## COLLECTED DATA
----

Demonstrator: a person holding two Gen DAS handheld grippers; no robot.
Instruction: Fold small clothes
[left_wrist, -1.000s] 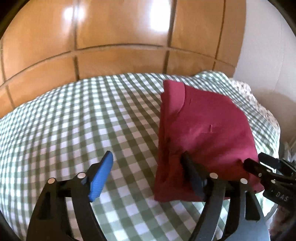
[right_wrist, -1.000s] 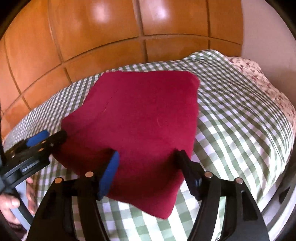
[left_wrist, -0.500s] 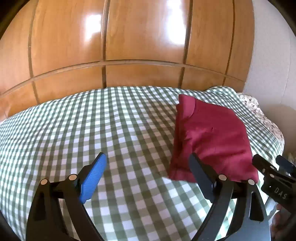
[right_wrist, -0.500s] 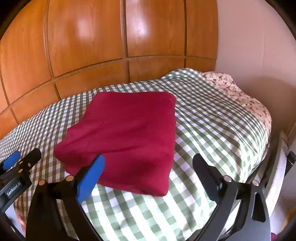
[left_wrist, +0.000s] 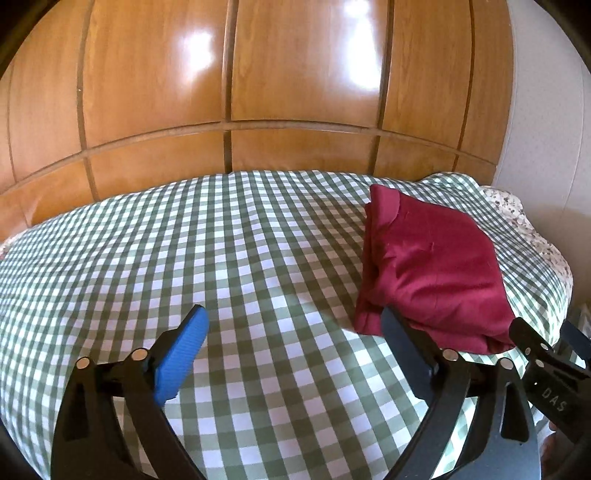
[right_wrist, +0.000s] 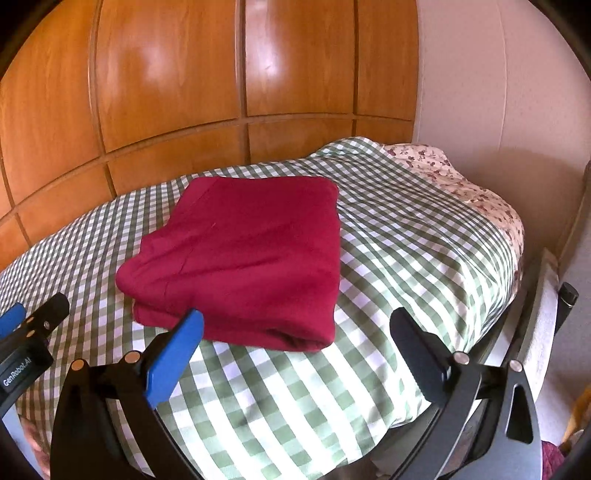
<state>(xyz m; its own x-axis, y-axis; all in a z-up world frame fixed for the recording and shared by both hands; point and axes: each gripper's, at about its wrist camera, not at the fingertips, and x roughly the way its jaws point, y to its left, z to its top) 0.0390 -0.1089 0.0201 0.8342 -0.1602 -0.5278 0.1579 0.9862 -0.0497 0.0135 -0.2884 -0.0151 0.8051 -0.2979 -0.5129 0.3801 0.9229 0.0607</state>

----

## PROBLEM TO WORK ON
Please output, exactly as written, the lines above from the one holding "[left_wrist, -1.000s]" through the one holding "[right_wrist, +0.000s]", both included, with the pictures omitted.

## WRITTEN RESPONSE
[left_wrist, -1.000s] 
[right_wrist, -1.000s] 
[left_wrist, -0.500s] 
[right_wrist, -0.500s] 
[left_wrist, +0.000s] 
[right_wrist, +0.000s] 

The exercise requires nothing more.